For decades, however, the diagnosis of OSAHS in children and adolescents has been problematic. Clinical manifestations and physical examination are poor predictors of OSAHS.4 Habitual snoring, a cardinal symptom of OSAHS, is a warning sign, but this symptom alone is insufficient to predict whether the patient is at risk of developing OSAHS. The difficulty in obtaining an accurate diagnosis from clinical signs and symptoms is further compounded by diagnostic recommendations that currently designate nocturnal polysomnography (PSG) as the gold standard for the diagnosis of OSAHS in children. While PSG has historically been the technique of choice in the diagnosis of OSAHS, it presents a series of limitations, such as restricted availability (not all centers that see children with OSAHS have access to this test), high cost, more intensive use of resources, and the need for specialized technicians and physicians to administer the test and interpret the results, respectively. Waiting lists for PSG vary all over the world, but children with OSAHS generally wait too long for a diagnosis.

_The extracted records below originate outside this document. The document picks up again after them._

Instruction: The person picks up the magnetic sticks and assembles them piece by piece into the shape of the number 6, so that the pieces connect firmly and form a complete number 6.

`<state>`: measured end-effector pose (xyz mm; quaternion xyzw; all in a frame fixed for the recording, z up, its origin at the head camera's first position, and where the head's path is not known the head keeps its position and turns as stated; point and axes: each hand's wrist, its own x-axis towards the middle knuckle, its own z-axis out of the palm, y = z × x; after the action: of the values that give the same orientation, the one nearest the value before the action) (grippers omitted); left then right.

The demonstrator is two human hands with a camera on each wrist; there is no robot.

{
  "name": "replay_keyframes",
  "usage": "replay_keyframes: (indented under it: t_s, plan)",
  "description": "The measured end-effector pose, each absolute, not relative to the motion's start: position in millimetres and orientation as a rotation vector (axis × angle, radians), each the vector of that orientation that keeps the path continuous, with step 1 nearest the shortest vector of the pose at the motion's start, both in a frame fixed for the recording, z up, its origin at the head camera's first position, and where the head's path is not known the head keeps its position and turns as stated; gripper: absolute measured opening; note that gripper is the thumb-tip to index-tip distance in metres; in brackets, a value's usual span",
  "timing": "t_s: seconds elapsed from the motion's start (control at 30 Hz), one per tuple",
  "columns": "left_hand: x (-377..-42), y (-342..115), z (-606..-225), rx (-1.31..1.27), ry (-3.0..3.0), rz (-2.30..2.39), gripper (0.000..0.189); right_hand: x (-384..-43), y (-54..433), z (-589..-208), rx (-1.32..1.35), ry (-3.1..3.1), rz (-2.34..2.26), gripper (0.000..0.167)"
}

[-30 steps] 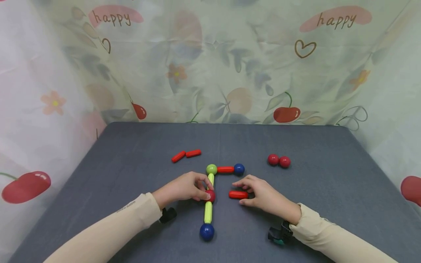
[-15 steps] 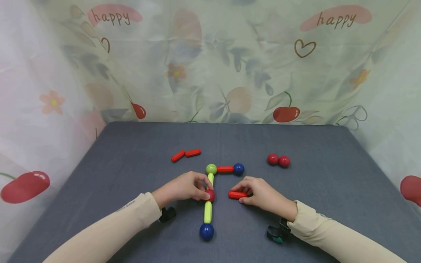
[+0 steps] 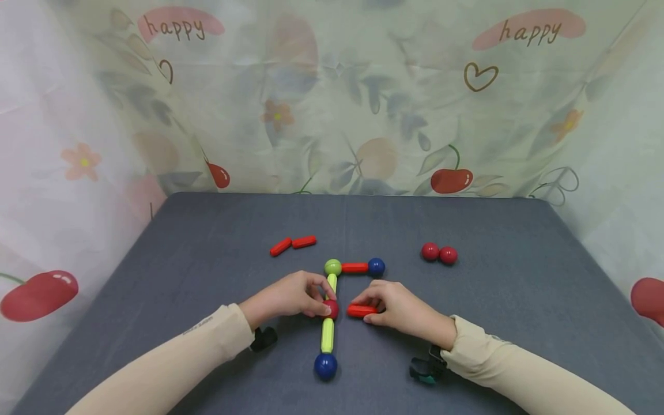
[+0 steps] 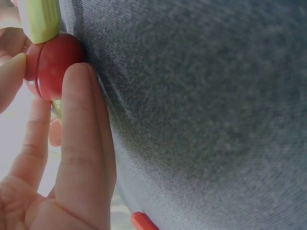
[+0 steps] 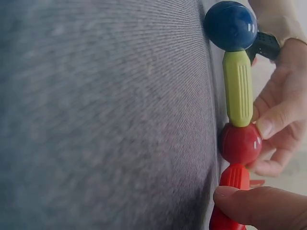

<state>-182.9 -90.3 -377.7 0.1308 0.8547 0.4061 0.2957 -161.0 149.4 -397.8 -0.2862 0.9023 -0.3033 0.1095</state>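
Observation:
My left hand [image 3: 294, 295] pinches a red ball [image 3: 331, 310] between thumb and fingers, midway along a chain of magnetic building pieces. Yellow-green rods [image 3: 327, 336] run from this ball both ways, to a blue ball [image 3: 325, 366] nearer me and a lime-green ball [image 3: 333, 267] farther off. With thumb and fingers my right hand [image 3: 407, 308] holds a loose red rod [image 3: 359, 311], pointed at the red ball from the right. In the right wrist view the rod's tip [image 5: 236, 173] is right at the ball [image 5: 241, 143].
From the lime-green ball another red rod [image 3: 355, 268] leads right to a second blue ball [image 3: 376, 267]. Two red rods [image 3: 293, 244] lie at the back left. Two red balls [image 3: 439, 253] sit together at the back right. A patterned curtain stands behind the grey table [image 3: 498, 230].
My right hand has closed its fingers on the red rod and brought it left, close to the red ball. My left hand has stayed in place on the ball.

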Motion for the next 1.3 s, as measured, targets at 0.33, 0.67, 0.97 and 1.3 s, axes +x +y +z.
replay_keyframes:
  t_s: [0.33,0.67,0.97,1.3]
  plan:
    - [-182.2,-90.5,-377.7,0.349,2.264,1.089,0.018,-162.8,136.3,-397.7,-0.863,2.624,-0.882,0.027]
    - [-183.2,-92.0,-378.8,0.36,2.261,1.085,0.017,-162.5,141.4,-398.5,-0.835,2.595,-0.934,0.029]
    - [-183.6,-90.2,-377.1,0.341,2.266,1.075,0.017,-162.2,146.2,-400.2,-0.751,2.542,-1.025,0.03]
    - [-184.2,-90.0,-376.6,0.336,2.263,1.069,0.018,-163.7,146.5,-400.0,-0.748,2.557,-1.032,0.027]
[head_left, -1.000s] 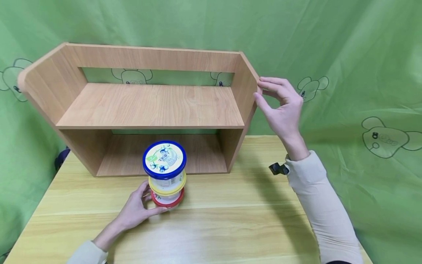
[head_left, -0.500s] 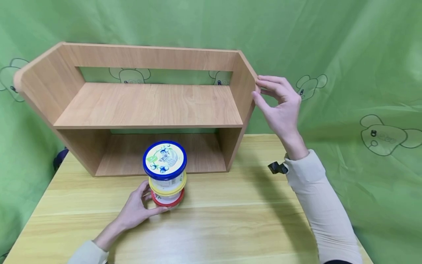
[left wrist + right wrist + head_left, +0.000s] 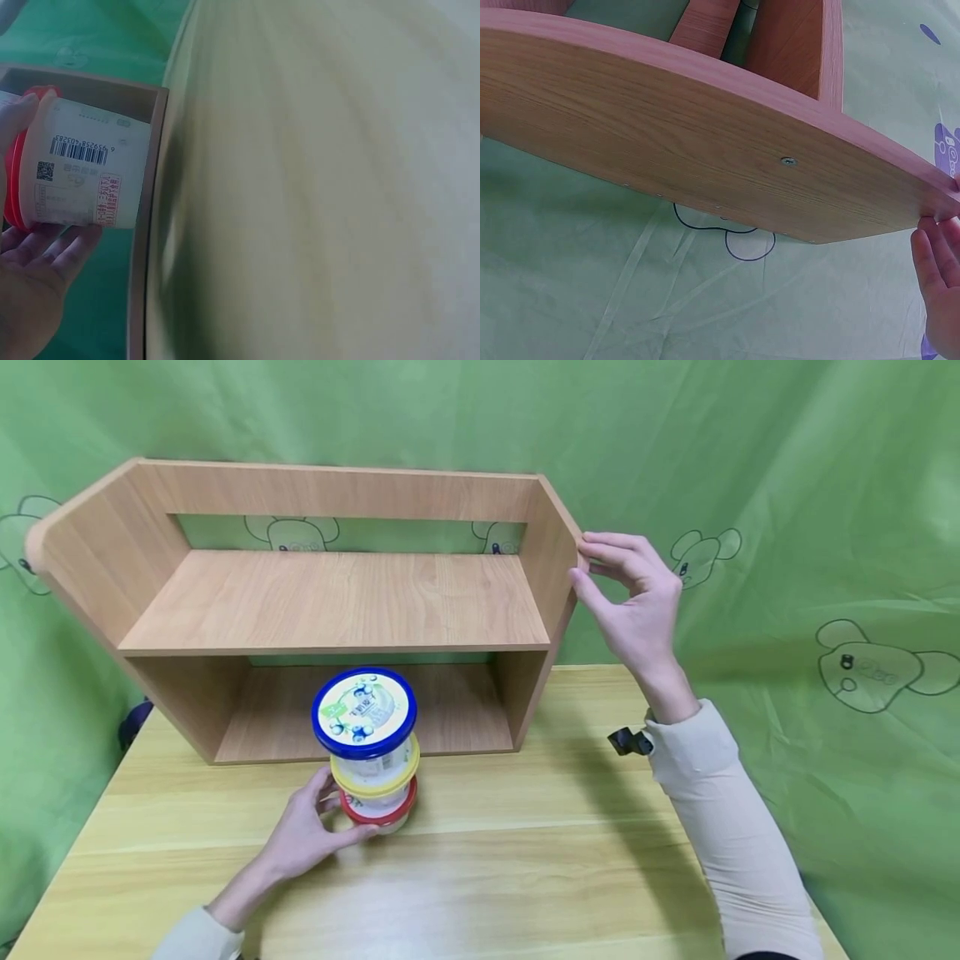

In view of these problems, a number of studies have been performed in the last 20 years to investigate the validity of different diagnostic tests. These include tonsil size,5 video or audio recordings, questionnaires,6,7 lateral neck X-ray, pulse oximetry, cardiorespiratory polygraphy8 and, in recent years, plasma and urinary markers.9 Most of these tests were analyzed in a systematic review published by our group a few years ago.4 In this review, we identified 965 potentially relevant studies that sought to compare other types of test with the gold standard, i.e., PSG, in the diagnosis of OSAHS in children. Of the 33 studies finally selected,4 only 13 used the currently accepted consensus definition of OSAHS, namely, an apnea/hypopnea index (AHI) >1.0/h.4 This definition, however, should be used with caution in older age groups (adolescents) and in groups with special OSAHS phenotypes. As well as AHI, other factors, such as oxygen saturation, may be useful in the diagnosis of OSAHS.

The remarkably large number of studies initially identified in this systematic review is symptomatic of the widespread concern in the scientific community regarding this topic. However, very few studies followed the recommended methodology, insofar as most either failed to compare their diagnostic test with the reference PSG, or used other definitions of OSAHS, and this affected the accuracy of the diagnosis.4 Of the tests that achieved high diagnostic accuracy, the most interesting were cardiorespiratory polygraphy10 and urinary biomarkers.11 Questionnaires and other simplified tests, such as home video recording, only achieved moderate diagnostic accuracy. The diagnostic yields of lateral neck X-ray and general physical examination were unacceptable, and these techniques were subsequently excluded from the meta-analysis.4

Cardiorespiratory polygraphy proved to be a promising test in the diagnosis of OSAHS in children.4,10 In a systematic review published by our co-author, this test achieved a global diagnostic concordance of 84.9%, which increased to 95% in a subgroup of children aged 6–14 years.10 This has validated cardiorespiratory polygraphy performed in the sleep laboratory as a less invasive, more convenient and more cost-effective technique than PSG. Some years later, this study was followed up with a home-based trial, which achieved a sensitivity of 90.9% and a specificity of 94.1%.8 Other more recent studies have confirmed these results using a large variety of methods, underlining the need for simplified studies.12 Studies performed by our group have shown that signal loss and artifacts in the cardiorespiratory polygraphy are infrequent, and 93%–94% were correctly interpreted at the first attempt.13 Despite the reliability of this technique, some limitations must be taken into account, particularly with regard to the high percentage of false negatives in milder cases. Despite this limitation, there is little doubt that cardiorespiratory polygraphy is a good alternative if PSG is unavailable,14 and this technique has been accepted by Spanish guidelines for some years now.15 Nevertheless, some care must be taken: when results are negative and symptoms persist, the study should be repeated or a PSG should be performed, if possible. The American Sleep Academy recently published a consensus that advises against home cardiorespiratory polygraphy in children; unfortunately, they do not suggest any alternative solutions.16

Urinary biomarkers achieved the highest diagnostic accuracy in the above-mentioned systematic review.11 Using specific laboratory techniques, certain molecules could be identified in children with OSAHS (uromodulin, urocortin 3, orosomucoid 1, and kallikrein) that were not present in the controls. The diagnostic accuracy of these biomarkers was almost identical to that of PSG (sensitivity and specificity close to 100%).11 We believe these non-invasive, easily accessible screening techniques are promising and, once they are widely available, will probably constitute one of the most cost-effective solutions for the diagnosis of OSAHS in the long term. Biomarkers appear to be particularly useful in identifying children with OSAHS who are at risk of developing neurocognitive consequences.17 The ability to predict the consequences of OSAHS is one of the most important benefits of these type of tests, particularly considering the limitations of PSG in this respect.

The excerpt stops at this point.